Task requirements: Give the number of lines below that contain the string "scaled", and no other text.

BEGIN Input data

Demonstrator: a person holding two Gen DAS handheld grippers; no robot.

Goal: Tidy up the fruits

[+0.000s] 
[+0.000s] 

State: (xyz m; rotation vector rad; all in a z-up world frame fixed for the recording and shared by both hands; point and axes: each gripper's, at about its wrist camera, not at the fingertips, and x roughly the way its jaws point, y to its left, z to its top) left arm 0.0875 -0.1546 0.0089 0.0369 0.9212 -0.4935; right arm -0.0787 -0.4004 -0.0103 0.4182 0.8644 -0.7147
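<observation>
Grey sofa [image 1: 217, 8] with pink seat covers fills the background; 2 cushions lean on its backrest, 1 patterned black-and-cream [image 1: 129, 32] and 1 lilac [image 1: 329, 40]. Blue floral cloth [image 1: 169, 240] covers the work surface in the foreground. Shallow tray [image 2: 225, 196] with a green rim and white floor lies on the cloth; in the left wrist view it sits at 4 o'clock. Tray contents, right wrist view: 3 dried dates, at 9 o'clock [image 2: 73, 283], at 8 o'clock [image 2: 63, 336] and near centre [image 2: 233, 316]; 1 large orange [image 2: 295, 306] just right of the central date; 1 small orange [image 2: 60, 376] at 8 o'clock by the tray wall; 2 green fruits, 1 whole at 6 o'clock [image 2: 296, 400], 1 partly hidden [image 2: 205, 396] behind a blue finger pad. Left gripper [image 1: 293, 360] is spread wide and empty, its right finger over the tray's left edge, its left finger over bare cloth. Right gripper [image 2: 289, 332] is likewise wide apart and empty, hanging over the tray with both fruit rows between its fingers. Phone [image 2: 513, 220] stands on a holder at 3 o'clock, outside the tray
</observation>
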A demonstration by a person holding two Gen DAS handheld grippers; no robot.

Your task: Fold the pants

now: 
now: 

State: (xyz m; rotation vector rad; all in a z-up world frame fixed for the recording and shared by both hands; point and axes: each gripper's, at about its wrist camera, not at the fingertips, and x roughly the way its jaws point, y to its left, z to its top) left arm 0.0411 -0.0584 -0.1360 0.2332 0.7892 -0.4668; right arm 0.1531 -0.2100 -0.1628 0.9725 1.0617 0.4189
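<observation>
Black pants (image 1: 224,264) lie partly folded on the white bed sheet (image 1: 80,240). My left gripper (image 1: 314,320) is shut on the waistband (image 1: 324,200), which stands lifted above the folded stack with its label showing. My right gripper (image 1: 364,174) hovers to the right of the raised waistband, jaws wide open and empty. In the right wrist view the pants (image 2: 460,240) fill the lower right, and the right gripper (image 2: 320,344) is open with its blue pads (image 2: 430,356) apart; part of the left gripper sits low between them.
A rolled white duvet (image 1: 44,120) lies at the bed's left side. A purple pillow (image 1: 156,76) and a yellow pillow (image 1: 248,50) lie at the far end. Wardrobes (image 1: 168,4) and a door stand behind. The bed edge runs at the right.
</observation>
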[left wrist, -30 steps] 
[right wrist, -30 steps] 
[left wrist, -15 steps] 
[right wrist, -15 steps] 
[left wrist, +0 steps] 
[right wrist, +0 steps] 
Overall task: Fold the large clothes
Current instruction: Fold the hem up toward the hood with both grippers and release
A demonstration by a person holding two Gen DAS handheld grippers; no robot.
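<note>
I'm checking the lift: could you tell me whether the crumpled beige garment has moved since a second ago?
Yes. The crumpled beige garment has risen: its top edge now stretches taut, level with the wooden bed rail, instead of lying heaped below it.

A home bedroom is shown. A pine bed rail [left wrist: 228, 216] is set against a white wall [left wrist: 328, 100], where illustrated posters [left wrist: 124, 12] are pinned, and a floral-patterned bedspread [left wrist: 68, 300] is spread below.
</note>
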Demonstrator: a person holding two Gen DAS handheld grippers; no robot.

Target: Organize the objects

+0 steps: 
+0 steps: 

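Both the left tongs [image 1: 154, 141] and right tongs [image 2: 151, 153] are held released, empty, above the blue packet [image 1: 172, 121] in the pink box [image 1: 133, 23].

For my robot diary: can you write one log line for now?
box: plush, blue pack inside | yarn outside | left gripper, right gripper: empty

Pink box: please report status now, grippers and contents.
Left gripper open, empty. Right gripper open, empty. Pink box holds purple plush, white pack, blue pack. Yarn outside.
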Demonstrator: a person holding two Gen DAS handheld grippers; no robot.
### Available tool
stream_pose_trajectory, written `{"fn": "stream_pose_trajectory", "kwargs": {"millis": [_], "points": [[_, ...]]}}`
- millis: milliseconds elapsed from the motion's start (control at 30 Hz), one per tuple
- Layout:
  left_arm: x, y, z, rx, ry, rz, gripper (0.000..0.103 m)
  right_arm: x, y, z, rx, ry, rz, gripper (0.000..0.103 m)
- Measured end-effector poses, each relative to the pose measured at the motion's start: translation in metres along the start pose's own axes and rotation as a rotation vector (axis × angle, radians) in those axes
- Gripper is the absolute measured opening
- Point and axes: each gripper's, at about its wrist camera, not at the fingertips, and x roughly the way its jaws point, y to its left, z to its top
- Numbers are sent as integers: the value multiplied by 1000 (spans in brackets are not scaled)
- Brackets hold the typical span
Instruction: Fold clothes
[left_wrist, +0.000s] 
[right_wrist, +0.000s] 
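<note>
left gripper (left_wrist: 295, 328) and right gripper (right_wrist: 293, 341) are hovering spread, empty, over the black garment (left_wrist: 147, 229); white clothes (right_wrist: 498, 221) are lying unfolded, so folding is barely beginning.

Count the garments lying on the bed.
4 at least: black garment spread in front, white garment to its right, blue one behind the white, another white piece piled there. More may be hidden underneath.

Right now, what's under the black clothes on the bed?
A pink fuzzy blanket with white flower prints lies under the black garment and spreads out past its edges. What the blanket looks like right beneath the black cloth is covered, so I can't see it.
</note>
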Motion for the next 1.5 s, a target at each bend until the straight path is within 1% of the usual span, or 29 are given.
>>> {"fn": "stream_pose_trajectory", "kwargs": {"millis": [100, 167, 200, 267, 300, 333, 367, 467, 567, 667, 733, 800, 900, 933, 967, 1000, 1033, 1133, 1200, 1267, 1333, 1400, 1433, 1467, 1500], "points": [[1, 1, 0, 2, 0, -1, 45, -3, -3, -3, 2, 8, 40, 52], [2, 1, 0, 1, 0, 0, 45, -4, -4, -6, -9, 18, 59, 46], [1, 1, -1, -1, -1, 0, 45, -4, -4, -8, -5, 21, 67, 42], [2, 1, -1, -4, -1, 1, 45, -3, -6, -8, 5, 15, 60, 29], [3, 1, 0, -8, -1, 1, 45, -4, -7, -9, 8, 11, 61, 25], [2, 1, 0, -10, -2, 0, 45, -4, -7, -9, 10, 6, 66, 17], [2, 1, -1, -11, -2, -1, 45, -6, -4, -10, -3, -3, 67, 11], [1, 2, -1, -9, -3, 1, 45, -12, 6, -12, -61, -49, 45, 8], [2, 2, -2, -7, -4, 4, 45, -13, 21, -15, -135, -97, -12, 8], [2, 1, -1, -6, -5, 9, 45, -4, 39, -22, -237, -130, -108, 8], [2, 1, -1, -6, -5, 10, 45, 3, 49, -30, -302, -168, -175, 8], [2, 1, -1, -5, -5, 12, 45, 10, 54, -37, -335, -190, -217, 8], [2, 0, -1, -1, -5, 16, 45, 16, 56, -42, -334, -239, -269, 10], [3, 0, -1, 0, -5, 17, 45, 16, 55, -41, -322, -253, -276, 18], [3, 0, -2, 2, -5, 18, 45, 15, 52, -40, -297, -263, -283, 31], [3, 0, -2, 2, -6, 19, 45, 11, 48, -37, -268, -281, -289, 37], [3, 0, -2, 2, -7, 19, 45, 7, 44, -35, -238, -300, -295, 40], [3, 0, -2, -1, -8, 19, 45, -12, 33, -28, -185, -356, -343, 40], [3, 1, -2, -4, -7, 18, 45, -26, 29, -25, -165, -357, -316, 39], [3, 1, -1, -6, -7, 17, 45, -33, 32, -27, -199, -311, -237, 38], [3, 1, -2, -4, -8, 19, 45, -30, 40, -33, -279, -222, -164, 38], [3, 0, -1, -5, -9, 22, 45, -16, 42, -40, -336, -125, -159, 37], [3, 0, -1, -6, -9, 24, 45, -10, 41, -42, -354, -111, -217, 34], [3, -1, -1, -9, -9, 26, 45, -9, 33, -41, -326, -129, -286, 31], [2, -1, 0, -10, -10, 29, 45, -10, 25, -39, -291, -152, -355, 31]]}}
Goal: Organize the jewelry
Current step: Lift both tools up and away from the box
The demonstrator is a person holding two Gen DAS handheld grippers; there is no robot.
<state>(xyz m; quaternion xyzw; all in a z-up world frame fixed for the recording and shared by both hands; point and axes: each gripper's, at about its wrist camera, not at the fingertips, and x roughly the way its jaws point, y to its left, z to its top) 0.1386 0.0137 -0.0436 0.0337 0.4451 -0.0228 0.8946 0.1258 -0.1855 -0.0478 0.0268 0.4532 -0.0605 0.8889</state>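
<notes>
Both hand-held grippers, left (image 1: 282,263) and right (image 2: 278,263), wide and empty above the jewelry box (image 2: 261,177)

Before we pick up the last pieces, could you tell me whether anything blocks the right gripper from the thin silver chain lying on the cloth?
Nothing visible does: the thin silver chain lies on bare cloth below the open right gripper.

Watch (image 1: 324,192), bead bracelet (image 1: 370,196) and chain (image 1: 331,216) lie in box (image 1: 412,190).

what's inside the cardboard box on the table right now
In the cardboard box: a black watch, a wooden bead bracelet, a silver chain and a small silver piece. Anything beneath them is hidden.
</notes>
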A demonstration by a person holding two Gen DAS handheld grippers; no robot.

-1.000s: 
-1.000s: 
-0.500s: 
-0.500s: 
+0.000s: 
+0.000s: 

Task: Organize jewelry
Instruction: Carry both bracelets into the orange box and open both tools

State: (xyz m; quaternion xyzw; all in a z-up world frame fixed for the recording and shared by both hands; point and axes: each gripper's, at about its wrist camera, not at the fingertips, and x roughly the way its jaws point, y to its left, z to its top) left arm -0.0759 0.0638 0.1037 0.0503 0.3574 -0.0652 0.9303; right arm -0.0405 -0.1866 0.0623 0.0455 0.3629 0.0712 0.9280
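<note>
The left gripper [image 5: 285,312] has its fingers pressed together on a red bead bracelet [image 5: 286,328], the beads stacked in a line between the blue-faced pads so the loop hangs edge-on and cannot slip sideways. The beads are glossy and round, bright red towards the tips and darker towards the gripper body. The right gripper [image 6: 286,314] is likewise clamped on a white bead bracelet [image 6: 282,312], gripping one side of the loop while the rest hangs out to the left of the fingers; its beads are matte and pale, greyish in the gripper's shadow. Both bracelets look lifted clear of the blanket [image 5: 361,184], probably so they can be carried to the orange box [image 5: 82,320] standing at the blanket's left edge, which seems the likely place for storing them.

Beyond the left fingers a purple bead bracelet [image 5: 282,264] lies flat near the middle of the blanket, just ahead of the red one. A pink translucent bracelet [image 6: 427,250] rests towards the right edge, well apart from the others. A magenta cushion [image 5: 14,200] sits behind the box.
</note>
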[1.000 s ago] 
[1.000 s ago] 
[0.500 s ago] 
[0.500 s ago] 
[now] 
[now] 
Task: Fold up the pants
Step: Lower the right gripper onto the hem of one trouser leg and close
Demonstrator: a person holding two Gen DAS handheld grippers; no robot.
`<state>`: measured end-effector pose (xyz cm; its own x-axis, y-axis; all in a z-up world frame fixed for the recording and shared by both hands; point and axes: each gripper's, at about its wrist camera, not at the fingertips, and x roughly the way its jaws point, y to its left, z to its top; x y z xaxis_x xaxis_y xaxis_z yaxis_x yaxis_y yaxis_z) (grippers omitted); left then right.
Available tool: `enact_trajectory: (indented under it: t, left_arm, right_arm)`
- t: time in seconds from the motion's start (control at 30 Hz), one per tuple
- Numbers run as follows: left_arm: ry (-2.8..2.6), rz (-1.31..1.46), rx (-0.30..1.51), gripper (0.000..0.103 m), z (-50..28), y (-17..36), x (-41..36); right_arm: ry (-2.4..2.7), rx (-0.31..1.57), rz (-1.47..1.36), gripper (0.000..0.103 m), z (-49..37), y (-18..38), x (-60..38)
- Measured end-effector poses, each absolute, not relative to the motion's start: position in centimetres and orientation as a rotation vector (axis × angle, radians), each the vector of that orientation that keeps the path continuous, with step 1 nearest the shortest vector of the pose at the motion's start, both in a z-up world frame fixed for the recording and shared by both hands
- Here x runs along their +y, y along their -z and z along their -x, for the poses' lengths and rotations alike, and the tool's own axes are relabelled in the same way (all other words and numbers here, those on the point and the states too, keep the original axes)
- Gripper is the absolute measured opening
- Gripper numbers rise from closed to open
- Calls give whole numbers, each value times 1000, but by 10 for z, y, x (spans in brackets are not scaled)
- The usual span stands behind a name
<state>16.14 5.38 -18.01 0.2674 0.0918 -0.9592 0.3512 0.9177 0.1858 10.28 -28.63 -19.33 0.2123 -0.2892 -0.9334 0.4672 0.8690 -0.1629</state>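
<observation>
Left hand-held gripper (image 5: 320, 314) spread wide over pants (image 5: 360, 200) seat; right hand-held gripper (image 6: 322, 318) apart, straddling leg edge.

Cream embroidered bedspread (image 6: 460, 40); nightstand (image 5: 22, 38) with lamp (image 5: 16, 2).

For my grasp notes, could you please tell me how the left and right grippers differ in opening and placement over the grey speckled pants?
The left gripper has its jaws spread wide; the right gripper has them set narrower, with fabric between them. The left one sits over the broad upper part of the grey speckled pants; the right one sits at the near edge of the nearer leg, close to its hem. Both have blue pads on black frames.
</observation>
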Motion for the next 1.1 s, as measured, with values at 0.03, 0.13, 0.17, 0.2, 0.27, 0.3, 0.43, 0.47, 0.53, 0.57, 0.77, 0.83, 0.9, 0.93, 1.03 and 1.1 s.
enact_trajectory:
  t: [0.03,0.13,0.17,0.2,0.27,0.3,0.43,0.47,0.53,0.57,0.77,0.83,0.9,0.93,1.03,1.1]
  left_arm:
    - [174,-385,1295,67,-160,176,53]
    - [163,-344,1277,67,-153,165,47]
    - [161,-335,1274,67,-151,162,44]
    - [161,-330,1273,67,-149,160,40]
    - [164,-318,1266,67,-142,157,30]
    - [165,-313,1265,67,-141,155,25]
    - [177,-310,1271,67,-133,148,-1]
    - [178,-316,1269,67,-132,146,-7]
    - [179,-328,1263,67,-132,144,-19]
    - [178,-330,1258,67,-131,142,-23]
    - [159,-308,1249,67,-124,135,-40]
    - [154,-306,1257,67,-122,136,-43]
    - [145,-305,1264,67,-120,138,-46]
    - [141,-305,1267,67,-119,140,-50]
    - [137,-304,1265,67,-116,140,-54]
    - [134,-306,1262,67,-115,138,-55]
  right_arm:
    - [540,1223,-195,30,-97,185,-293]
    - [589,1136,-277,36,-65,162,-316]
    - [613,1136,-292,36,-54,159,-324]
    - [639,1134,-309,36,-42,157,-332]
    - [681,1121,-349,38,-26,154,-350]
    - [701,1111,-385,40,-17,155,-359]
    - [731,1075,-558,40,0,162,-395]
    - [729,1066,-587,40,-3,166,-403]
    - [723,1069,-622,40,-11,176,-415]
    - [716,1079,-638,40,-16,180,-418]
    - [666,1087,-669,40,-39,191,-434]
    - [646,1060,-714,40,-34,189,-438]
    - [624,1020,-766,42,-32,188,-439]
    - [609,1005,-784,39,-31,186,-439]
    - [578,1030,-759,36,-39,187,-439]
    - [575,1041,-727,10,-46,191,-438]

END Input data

Solution to the exercise: 2